We speak to writer Meg Jayanth, the woman behind the amazing story for "80 Days," to discover how video games can move past "Blade Runner" clichés.

by Danny Wadeson
Nov 16 2015, 5:15pm

Screengrab from Fantasy Flight Games' Complete Tutorial for 'Android: Netrunner' via YouTube

Even if you've never read Jules Verne's classic book about a posh English gent gallivanting around the world in 80 days for a boy's club bet with his charming French butler, you've probably heard of it. Or, thanks to the wonderful marvels of modern technology, you could play 80 Days, the "de-colonized steam-punk" mobile (and now desktop) game interpretation of Verne's tale created by Inkle Studios. It came out of left field like one of the game's own mechanized camels in the summer of 2014, almost certainly the best mobile title since the same year's Monument Valley—and with very basic visuals, much of its appeal was down to a thought-provoking and often hilarious script, written by London-based Meg Jayanth.

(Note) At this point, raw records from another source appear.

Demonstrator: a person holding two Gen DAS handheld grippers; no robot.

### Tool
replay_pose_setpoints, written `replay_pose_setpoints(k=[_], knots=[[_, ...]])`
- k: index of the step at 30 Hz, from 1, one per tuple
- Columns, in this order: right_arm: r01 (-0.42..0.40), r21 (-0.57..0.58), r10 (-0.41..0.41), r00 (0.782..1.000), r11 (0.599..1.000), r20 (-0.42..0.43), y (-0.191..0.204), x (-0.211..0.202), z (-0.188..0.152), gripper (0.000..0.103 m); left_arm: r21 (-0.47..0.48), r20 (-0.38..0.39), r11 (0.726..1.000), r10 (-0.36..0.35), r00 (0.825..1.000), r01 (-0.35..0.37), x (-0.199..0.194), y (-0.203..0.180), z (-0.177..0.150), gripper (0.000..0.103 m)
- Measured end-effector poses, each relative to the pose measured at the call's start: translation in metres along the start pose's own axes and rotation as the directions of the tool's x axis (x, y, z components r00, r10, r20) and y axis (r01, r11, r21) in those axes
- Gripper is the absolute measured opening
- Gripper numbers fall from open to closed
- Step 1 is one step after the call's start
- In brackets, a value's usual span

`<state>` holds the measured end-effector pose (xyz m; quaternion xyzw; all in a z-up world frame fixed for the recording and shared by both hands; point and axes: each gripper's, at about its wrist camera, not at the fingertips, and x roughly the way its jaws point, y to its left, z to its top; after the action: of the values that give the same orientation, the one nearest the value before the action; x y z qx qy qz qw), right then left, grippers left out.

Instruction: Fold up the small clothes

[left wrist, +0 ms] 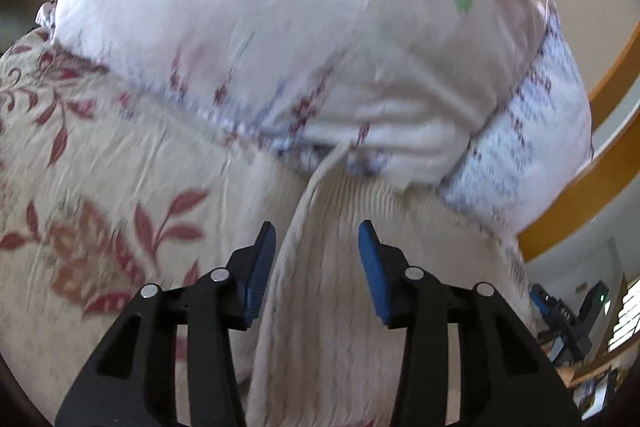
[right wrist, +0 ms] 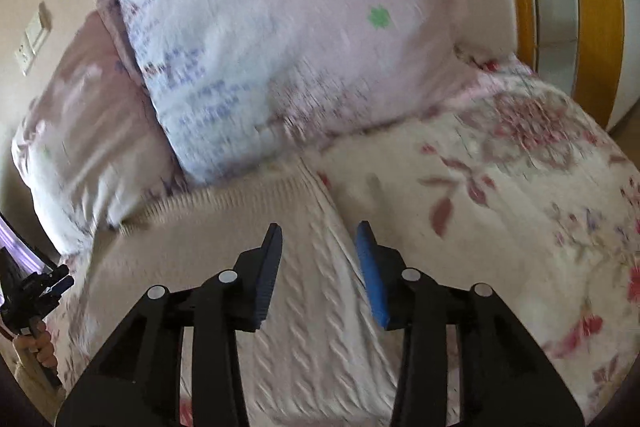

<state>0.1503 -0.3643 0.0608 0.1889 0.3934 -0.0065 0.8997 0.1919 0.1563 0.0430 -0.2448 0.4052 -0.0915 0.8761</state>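
Observation:
A cream cable-knit sweater (right wrist: 312, 307) lies flat on a floral bedsheet (right wrist: 520, 227), its ribbed hem toward the pillows. In the left wrist view the sweater (left wrist: 332, 287) runs under my left gripper (left wrist: 317, 233), which is open and empty just above it, a raised fold between its blue pads. My right gripper (right wrist: 319, 233) is open and empty over the sweater's right edge. The left gripper (right wrist: 44, 283) also shows at the far left of the right wrist view.
Two pale pink patterned pillows (right wrist: 280, 39) lie stacked just beyond the sweater; they also fill the top of the left wrist view (left wrist: 280, 27). A wooden headboard (right wrist: 592, 27) stands behind. The bedsheet (left wrist: 80, 167) spreads to the left.

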Motion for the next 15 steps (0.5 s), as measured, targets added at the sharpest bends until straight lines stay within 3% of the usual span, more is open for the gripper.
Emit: replay_pose_setpoints(k=[10,15], knots=[[0.079,-0.022,-0.081,0.990,0.997,-0.119,-0.015,0.021,-0.023,0.038,0.073,-0.071,0.995,0.069,0.995,-0.063,0.003,0.006,-0.035,0.042],[0.087,-0.076,-0.096,0.988,0.993,-0.120,-0.010,0.022,-0.030,0.019,0.085,-0.085,0.993,0.093,0.992,-0.086,0.008,0.006,-0.038,0.025]])
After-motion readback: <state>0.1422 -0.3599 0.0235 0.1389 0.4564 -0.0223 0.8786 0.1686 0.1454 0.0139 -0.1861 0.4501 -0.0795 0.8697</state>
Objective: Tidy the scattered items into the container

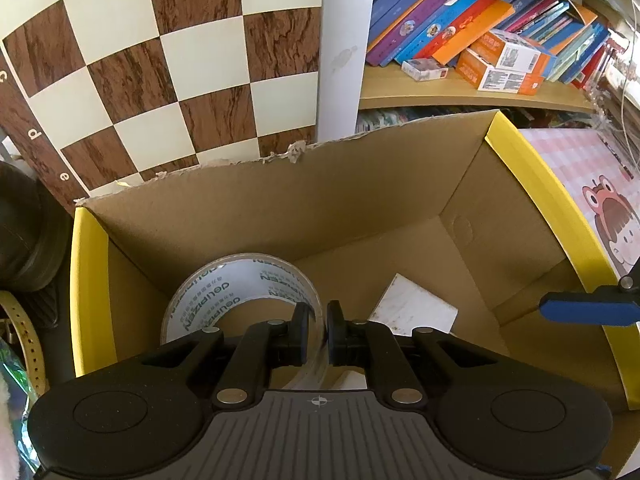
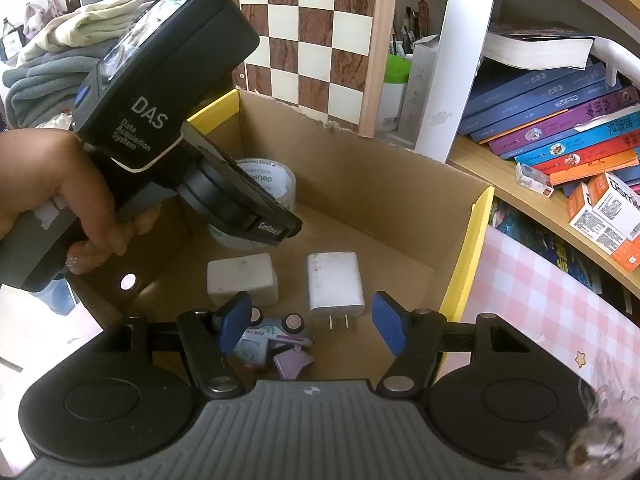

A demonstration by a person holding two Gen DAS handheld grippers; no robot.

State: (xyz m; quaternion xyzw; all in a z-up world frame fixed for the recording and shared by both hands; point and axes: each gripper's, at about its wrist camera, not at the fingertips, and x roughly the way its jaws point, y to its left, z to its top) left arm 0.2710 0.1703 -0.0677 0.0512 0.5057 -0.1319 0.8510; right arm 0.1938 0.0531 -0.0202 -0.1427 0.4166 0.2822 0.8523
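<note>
Tape roll (image 1: 244,296) printed "deli"; left claw (image 1: 318,330) body reads "DAS".

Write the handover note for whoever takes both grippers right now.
Left gripper: shut on the wall of the tape roll, held inside the cardboard box at its far left corner; not yet let go.
Right gripper: open and empty, hovering over the box's near end.
Already lying in the box: white charger, white block, toy car with a small purple piece beside it.
Left to do: release the tape and pull the left gripper out. Whether any items remain outside the box cannot be told from these views.
</note>
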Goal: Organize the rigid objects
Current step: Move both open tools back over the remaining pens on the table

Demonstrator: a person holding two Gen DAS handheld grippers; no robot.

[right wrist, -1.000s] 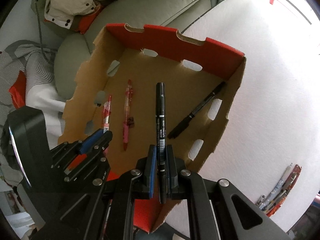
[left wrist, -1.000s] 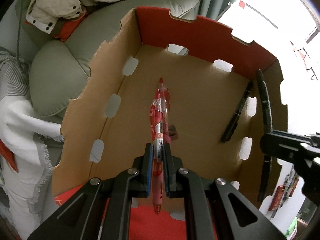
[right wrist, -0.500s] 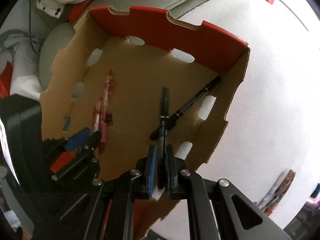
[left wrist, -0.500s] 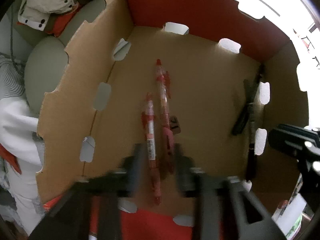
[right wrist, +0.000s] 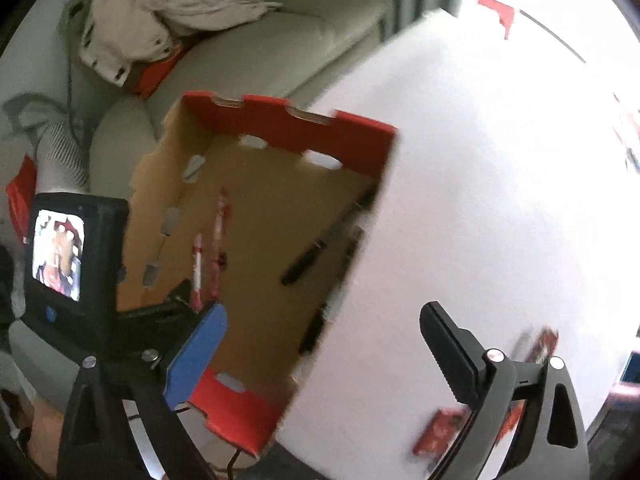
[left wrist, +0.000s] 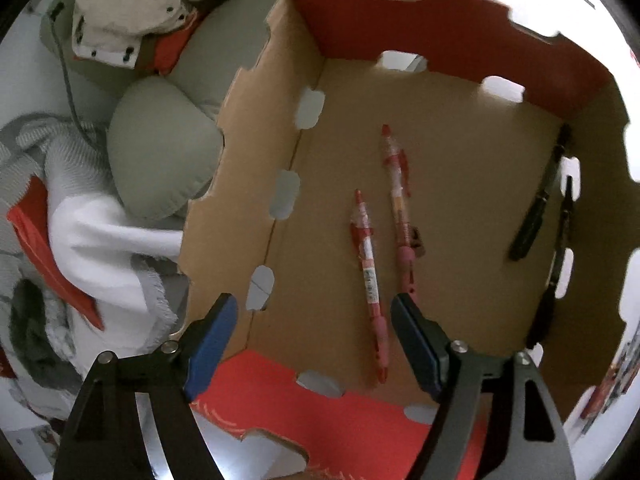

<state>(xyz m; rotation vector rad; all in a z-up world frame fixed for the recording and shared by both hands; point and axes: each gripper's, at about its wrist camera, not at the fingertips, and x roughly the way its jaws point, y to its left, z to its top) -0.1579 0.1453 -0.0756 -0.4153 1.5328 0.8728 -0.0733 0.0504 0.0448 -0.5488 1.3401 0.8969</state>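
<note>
Left claw just opened, empty | red pen dropped in box | right claw just opened, empty

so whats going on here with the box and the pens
A person is sorting pens into a cardboard box with a handheld gripper in each hand. Both the left gripper and the right gripper have just been opening and hold nothing. Two red pens lie side by side on the box floor, and two black pens lie by its right wall. More pens wait on the white table.
</note>
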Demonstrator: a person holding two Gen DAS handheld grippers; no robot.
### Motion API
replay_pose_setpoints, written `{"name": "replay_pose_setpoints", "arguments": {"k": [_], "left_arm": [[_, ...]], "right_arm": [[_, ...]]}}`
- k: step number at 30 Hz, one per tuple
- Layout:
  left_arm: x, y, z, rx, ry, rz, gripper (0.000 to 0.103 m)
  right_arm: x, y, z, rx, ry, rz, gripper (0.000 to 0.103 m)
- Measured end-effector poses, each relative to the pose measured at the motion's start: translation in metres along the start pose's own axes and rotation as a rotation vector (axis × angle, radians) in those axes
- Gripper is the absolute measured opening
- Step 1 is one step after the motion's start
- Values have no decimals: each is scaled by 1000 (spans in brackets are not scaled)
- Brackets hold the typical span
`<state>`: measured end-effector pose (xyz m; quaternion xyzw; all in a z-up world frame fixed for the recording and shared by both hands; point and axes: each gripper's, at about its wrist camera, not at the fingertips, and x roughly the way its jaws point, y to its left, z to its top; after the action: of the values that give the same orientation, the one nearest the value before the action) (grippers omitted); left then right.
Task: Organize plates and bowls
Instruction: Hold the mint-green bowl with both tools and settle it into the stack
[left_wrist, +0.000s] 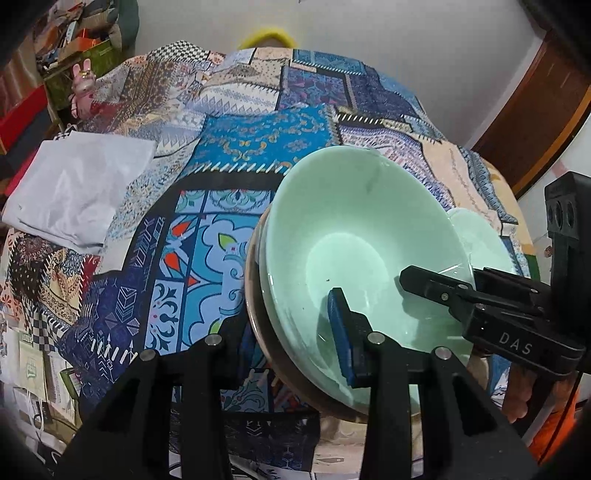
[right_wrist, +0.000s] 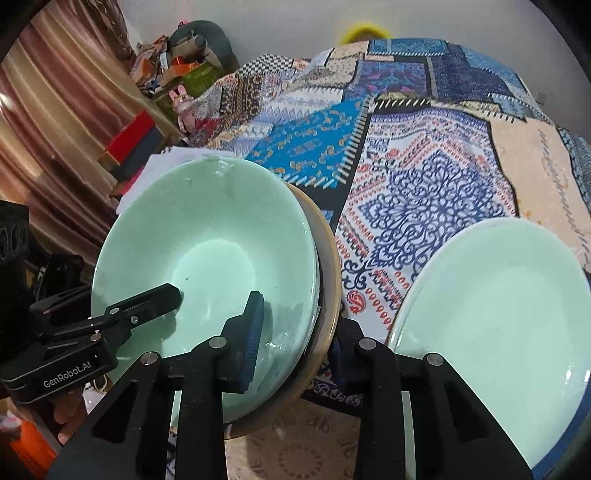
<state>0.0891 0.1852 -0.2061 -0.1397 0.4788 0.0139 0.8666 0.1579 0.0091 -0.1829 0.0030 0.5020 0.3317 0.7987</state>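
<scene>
The stack of bowls (right_wrist: 207, 258), pale green glazed ones nested inside a brown-rimmed outer bowl (right_wrist: 325, 295), sits tilted over the patchwork cloth (left_wrist: 207, 236). Both tools grip it from opposite sides: the left gripper (left_wrist: 291, 343) has one blue pad inside and one finger outside the near wall, and the right gripper (right_wrist: 295, 343) straddles the opposite rim the same way, so each pair of jaws is clamped on the stack. A green plate (right_wrist: 498, 317) lies just beside it on the cloth. I judge the stack heavy, rigid, glossy and breakable; nested pieces may slide, so a firm grip low on the rim wall, kept level, looks safest
</scene>
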Motion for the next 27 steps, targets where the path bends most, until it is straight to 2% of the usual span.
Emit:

A few weeks back, exciting news broke of Jayanth's next project. She is to write the story for a new mobile game based in the cyberpunk-themed Android (board game) universe, popularized by the asymmetrical deck-building game, Android: Netrunner. The game is being put together by Legacy Games, a Los Angeles studio best known for a number of casual mobile distractions, including hidden-object tie-ins with several TV shows including Murder She Wrote, Criminal Minds, and House.

Wait, what? A mobile developer with a reputation for making cash-grab licensed games, now working on a non-linear, free-to-play (F2P) adaption of a niche cyberpunk mythology about hacking megacorps with a great, young, female writer on board? This seems an unlikely pairing of celebrated creative flair and commercial brute force, so I spoke to Jayanth herself about what was going down with the first video game adaptation of the Netrunner phenomenon.

Read Motherboard's three-part series on 'Netrunner'. Check it out here.

First of all, the mobile question: It's not like that's a market that witnesses a great amount of invention now, is it? "There's a lot of innovation and risk-taking happening on mobile," Jayanth counters. "It's possible to carve out a successful niche, to talk about subjects and make games outside of the narrow range of triple-A console blockbusters." Of course, that's true, as both 80 Days and ustwo's Monument Valley illustrated in 2014. But for every breakout success such as 80 Days, which came from an established studio full of industry veterans, how many great, progressive indie mobile games die on their ass under the maddening pressure of predatory Candy Crush clones?

Jayanth remains bullish. "It's a good time to be a writer in the games industry. Better than it has been, anyway—with more discussion about narratives in games, and so much creativity going on in Twine and indie games. And that's all starting to trickle into the mainstream."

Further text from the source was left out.